[Collection entries]
• • • • • • •
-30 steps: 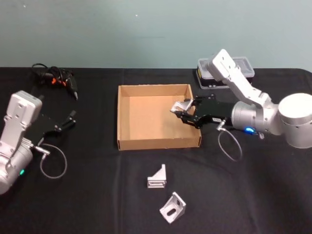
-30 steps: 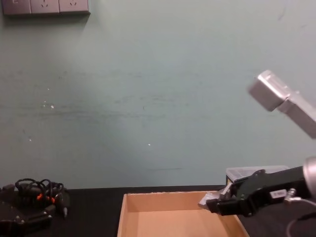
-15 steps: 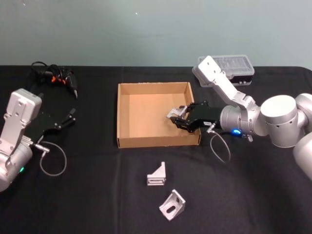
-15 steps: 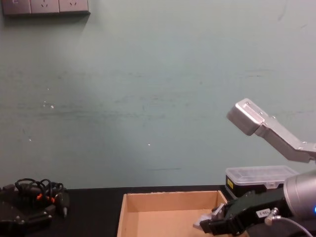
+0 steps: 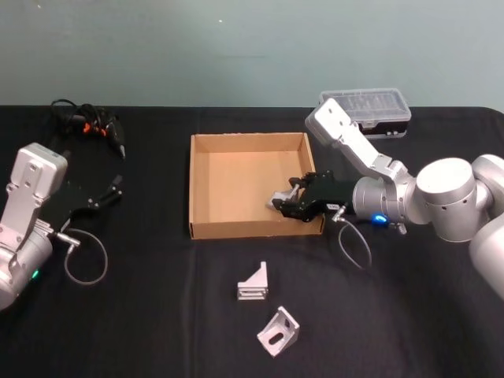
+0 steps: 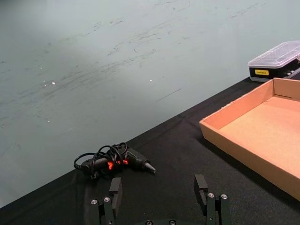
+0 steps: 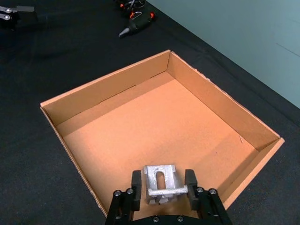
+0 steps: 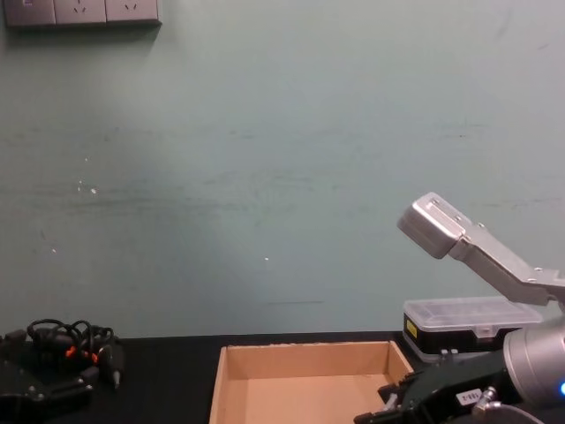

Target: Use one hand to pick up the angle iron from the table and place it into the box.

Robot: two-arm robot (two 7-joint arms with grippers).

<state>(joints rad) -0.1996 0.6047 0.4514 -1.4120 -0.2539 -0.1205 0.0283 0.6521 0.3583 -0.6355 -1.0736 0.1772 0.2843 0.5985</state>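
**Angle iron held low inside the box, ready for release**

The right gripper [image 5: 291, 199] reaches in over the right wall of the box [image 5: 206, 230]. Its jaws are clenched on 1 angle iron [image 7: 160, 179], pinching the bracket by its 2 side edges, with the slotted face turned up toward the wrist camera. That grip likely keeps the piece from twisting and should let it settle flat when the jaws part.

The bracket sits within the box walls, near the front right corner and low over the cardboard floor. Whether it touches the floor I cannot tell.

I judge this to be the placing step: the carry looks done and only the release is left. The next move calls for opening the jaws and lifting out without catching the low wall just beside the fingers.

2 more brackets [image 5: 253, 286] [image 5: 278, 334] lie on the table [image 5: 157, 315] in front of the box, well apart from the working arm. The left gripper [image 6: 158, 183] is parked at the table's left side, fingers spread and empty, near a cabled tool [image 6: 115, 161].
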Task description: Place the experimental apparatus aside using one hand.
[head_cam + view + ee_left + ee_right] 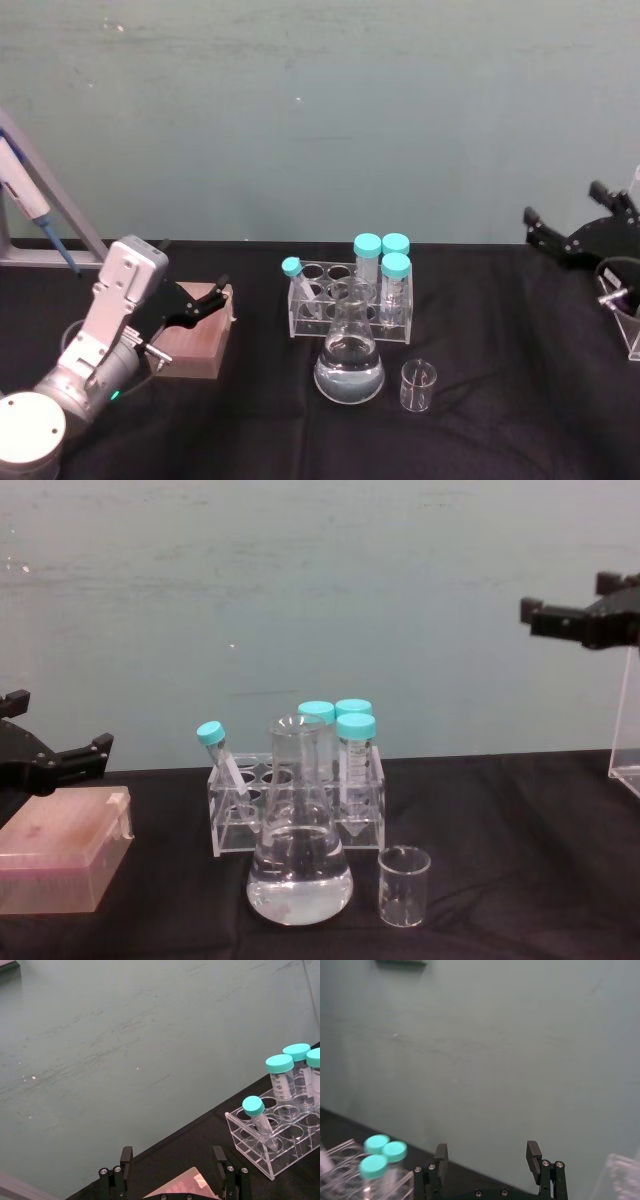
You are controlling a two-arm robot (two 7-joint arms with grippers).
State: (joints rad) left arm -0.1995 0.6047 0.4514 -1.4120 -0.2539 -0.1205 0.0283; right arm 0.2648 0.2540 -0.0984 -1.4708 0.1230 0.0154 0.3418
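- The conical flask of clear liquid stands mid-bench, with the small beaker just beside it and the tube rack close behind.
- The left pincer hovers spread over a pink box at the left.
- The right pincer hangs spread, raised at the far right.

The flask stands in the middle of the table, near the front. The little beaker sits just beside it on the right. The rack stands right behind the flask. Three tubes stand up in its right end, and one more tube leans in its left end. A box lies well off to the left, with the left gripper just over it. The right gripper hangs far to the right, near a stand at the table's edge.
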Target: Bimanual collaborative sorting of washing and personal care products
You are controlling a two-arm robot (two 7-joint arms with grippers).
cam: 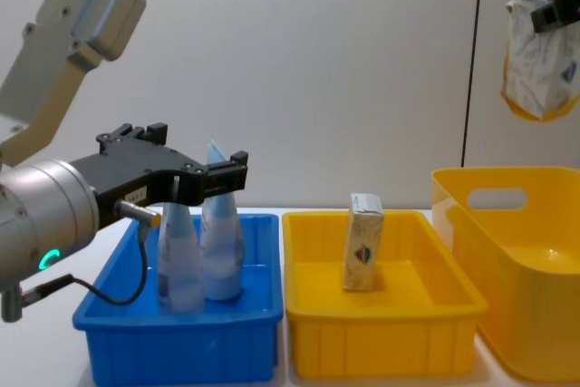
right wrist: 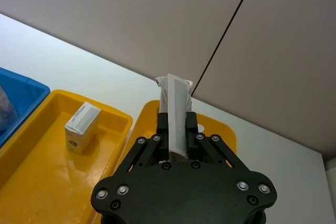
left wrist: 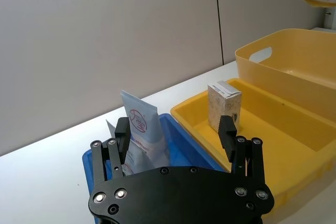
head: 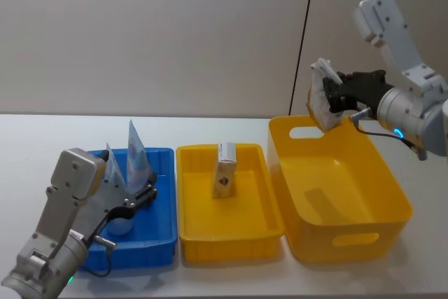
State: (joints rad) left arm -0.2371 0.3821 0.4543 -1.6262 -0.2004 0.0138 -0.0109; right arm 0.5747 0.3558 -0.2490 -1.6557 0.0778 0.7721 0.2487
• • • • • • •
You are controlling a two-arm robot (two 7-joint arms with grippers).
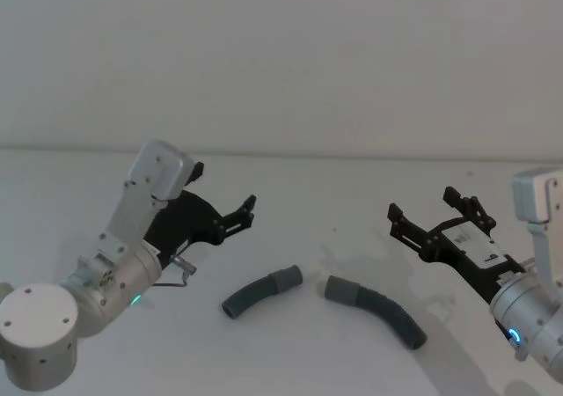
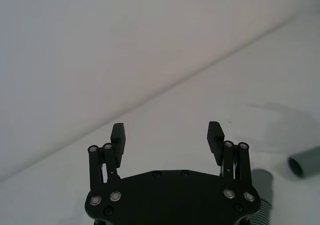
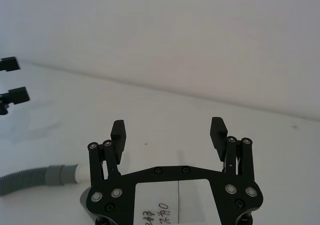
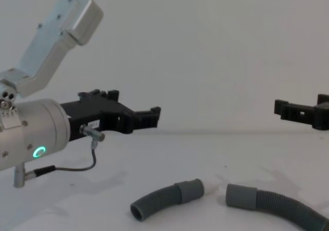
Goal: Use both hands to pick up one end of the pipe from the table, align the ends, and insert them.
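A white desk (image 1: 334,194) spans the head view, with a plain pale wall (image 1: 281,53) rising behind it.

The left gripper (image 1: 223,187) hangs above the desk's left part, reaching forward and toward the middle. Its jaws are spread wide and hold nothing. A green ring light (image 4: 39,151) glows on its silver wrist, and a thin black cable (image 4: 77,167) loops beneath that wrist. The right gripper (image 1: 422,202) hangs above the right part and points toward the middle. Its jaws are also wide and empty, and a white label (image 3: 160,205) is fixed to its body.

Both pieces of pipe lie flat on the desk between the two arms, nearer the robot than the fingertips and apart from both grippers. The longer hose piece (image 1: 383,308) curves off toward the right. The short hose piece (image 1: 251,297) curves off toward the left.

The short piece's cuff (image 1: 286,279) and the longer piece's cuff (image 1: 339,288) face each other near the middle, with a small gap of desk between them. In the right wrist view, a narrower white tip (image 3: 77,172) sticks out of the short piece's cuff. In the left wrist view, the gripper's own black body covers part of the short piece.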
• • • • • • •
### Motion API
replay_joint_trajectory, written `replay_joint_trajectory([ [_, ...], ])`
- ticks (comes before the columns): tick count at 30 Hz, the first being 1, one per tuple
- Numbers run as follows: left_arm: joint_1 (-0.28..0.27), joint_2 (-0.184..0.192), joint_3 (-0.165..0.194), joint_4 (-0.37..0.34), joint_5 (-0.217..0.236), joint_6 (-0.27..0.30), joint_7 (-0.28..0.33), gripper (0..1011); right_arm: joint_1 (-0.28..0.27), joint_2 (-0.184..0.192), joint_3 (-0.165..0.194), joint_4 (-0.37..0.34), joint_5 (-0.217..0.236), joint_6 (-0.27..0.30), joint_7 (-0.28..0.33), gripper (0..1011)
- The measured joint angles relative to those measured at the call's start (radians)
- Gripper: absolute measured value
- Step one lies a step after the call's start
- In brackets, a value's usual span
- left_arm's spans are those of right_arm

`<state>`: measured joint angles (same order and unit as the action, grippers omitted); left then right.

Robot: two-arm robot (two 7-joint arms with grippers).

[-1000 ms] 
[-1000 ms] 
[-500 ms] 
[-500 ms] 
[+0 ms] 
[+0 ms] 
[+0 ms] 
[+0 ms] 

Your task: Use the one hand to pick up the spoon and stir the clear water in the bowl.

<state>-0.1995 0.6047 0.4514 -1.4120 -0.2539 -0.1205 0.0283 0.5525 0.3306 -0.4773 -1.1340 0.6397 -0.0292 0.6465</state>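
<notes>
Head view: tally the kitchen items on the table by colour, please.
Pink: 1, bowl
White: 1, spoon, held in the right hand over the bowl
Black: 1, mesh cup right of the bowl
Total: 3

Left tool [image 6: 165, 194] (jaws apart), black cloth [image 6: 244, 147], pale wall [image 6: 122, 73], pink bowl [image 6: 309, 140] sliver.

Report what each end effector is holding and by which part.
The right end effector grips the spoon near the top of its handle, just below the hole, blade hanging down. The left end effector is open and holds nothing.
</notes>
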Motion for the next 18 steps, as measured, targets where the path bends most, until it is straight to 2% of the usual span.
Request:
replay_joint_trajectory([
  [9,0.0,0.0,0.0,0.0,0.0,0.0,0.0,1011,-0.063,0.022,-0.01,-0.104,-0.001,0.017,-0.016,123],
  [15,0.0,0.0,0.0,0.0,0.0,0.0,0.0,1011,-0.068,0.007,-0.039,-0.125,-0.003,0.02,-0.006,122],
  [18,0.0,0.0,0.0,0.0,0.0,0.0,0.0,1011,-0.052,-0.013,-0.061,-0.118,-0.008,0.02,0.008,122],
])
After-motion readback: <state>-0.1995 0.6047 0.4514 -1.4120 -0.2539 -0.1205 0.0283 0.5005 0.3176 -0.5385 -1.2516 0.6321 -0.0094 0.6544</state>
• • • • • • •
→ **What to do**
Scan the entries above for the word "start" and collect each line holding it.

→ **Written solution**
- The measured joint angles relative to those measured at the call's start (radians)
- Step one lies a step after the call's start

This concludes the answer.